• **YOUR GOAL**
For each line of the data below, copy it if it holds the word "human".

-------- RECORDS FOR THE EXERCISE

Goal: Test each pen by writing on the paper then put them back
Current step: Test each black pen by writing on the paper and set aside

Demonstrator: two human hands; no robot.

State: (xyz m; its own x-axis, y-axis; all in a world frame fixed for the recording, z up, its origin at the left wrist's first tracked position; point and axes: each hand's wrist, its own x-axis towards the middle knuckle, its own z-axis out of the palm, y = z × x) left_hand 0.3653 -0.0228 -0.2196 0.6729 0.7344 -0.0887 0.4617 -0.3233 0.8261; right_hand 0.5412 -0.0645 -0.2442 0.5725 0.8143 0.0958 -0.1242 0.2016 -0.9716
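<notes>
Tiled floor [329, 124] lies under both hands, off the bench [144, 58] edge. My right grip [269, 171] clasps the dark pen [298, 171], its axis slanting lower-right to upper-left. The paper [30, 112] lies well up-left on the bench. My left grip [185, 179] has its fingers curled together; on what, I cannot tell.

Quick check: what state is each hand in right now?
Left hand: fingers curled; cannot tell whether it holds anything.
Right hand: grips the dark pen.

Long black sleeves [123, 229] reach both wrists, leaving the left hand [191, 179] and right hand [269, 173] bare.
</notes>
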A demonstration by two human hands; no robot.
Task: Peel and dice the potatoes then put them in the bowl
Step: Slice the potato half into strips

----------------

• **EXPECTED OUTPUT**
Demonstrator: two human hands; no robot.
A demonstration by two human hands; no robot.

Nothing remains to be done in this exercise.